**Task to carry out**
Output the listing below, keeping each line exactly as it stands.

START Information supplied

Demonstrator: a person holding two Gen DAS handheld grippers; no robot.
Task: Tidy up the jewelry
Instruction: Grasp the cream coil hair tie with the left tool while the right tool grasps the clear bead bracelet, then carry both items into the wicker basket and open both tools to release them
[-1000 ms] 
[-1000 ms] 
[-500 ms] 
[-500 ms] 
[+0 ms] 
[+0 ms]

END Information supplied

**Result of this exercise**
Demonstrator: a person holding two Gen DAS handheld grippers; no robot.
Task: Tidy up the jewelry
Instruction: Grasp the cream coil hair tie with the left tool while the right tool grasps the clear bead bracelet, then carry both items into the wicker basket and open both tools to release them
[-1000 ms] 
[-1000 ms] 
[-500 ms] 
[-500 ms] 
[+0 ms] 
[+0 ms]

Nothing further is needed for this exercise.